The proposition of the speaker was discussed with much animation, especially his suggestion that the so-called guild schools might be abandoned in favor of government schools.

Rural continuation schools, in which the technical part of instruction consists of agriculture, horticulture, floriculture, pomology, forestry, and stock raising, were discussed in a paper by Mr. Herbst, of Calvörde. His resolutions, culminating in an appeal to the people for a further extension and improvement of the system of rural continuation schools now in existence, were adopted unanimously.

Also, the trade or industrial school system was discussed with regard to its better organization. The chief emphasis during the discussion was laid upon the necessity of uniform definitions and nomenclature of the various schools. It was admitted generally that during the first period of existence of the continuation school system, such schools mostly kept open in the evening, and had been merely educational "repair shops," but that during the last two decades they had properly assumed the character of vocational schools, serving distinct purposes, such as preparing skilled labor for shop trades, factories, industrial arts, etc., but especially serving shop apprentices, since mathematics and bookkeeping, drawing and sketching, geography and history, language and composition, are now taught with particular reference to the apprentice's occupation.

Privy Councilor Doctor von Seefeld, who represented the Prussian minister of commerce and industry, deprecated any minute definition and classification of the numerous vocational continuation schools, intimating that such uniformity would lead to mechanical drill, while the greatest merit of the entire system of special schools lay in the fact of its not being a system. The wonderful variety of vocational schools offered a possibility of adapting the schools to local needs, or to the industrial peculiarities of the localities in which they are situated.
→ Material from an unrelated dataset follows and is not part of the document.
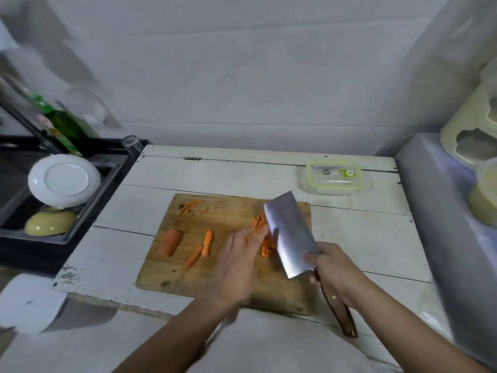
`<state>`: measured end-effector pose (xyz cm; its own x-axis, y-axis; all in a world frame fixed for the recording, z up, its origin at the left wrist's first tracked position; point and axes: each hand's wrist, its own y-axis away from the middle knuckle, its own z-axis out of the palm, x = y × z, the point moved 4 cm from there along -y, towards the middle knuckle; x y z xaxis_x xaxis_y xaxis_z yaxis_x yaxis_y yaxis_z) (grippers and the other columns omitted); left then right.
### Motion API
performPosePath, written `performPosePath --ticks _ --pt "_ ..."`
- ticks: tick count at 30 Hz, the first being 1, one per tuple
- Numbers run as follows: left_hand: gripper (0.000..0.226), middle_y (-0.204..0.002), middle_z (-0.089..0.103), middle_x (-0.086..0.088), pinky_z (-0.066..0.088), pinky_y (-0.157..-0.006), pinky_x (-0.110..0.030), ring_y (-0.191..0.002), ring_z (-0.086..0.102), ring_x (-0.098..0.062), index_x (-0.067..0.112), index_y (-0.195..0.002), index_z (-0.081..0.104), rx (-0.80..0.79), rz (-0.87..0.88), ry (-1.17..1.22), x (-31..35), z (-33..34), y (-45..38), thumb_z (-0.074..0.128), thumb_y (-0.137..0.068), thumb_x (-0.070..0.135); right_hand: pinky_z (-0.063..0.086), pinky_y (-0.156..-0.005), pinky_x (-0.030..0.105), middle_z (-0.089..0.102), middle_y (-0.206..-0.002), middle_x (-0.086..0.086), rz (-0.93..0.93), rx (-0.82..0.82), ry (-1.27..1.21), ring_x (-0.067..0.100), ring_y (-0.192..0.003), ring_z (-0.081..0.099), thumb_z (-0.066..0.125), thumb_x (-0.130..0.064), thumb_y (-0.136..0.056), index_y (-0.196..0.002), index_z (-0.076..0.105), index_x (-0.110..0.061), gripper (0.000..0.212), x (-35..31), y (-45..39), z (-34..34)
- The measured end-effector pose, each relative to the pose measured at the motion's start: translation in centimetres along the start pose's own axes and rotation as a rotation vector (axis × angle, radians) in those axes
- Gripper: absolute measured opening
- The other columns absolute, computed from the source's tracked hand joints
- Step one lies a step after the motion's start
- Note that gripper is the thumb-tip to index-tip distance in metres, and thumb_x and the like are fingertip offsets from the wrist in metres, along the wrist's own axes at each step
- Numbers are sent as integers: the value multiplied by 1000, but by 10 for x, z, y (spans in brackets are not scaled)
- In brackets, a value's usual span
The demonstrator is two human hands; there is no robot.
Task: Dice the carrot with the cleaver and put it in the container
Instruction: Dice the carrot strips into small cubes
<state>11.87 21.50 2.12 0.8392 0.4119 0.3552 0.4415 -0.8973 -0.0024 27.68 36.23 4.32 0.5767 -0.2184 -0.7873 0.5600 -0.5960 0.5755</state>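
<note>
Right hand (336, 270) gripping steel cleaver (289, 235), flat left hand (239, 262) touching diced carrot (265, 244)

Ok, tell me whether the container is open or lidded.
Lidded, apparently. The container at the table's far right shows a green-rimmed lid with labels on top. Whether it is latched, and what is inside, cannot be told.

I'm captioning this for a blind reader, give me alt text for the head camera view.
A right hand holds a cleaver beside diced carrot on a wooden cutting board, the open left hand alongside. Uncut carrot pieces lie left; a lidded container sits behind.
</note>
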Motion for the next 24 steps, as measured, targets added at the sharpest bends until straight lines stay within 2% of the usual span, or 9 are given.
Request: performPosePath --ticks 2,4,6,9,13,15,17,20,24 --pt "107 -164 2 -6 20 -123 -48 -150 8 -33 44 -156 -18 -95 52 -161 17 14 -3 56 -89 5 33 -47 28 54 -61 13 56 -23 -101 20 -47 44 53 -8 -96 -98 64 1 15 0 1 2" --pt "102 -167 -6 -9 11 -126 -52 -154 -2 -36 40 -158 -19 -117 93 -227 28 19 -11 55 -93 12 35 -44 27 56 -68 13 126 -26 -186 18 -45 45 54 -7 -97 -102 63 0 13 2 3 3" --pt "94 -168 0 -10 13 -126 -52 -155 2 -36 30 -161 -8 -84 40 -280 28 19 -18 55 -93 19 35 -42 25 54 -71 13 174 -24 -246 17 -44 45 53 -6 -96 -102 60 -1 10 5 8 3" --pt "88 -164 17 -11 20 -124 -51 -152 15 -34 19 -161 11 -45 -221 -268 -6 11 -16 59 -88 19 32 -43 26 51 -66 9 163 -2 -311 18 -45 43 51 -3 -96 -94 58 -3 7 7 16 0" --pt "47 -141 50 -12 37 -110 -50 -133 42 -34 18 -140 47 97 -513 -263 -87 -9 6 57 -97 33 25 -45 21 51 -57 10 89 75 -84 21 -45 41 47 -7 -93 -87 59 -10 14 9 21 0" --pt "42 -136 54 -11 36 -109 -49 -131 44 -33 19 -133 53 48 -582 -248 -115 -9 11 53 -100 44 24 -47 18 52 -54 10 98 87 34 21 -46 41 47 -13 -91 -92 58 -13 12 9 22 8" --pt "44 -134 55 -8 35 -111 -47 -130 46 -30 20 -131 55 -14 -529 -265 -128 -5 9 52 -99 50 26 -52 25 53 -52 9 94 90 87 21 -47 45 47 -14 -90 -95 57 -12 11 6 23 20" --pt "29 -124 60 -4 36 -112 -45 -123 51 -26 23 -122 61 9 -409 -301 -139 -9 3 51 -100 40 31 -59 34 54 -51 7 84 109 90 23 -48 49 48 -14 -88 -98 55 -8 14 5 19 42" --pt "25 -121 60 -4 39 -104 -43 -116 51 -27 24 -115 63 -40 -324 -389 -154 -23 -5 51 -98 38 30 -42 18 57 -50 8 91 166 158 19 -38 44 46 -13 -92 -87 52 -10 8 -1 21 71"
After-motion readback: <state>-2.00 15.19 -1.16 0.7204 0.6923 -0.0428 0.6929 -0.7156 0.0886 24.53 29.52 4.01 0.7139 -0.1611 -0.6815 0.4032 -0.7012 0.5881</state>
The whole subject of classification and of a more definite organization of the system was referred to a committee for a future report.

THREE SYSTEMS OF CONTINUATION SCHOOLS IN PRUSSIA.

The independent Prussian continuation or supplementary school is essentially a creation of the twentieth century. Independent, because it is not an integral part of the system of elementary or common schools, though it builds upon their results. Formerly it was no more and no less than an educational repair shop, and as such the stepchild of public opinion and school administration. Since it has been separated from the elementary schools and made an independent institution its development has proceeded on new lines, so that to-day it has hardly a feature of the old continuation school except its name. A beneficent fate has removed it from too strict bureaucratic regulations. The strong, open-hearted initiative of the authorities has understood how to awaken latent germs in it, and to-day state and communities, teachers, merchants, and artisans, compete in building up systems of continuation schools worthy the name.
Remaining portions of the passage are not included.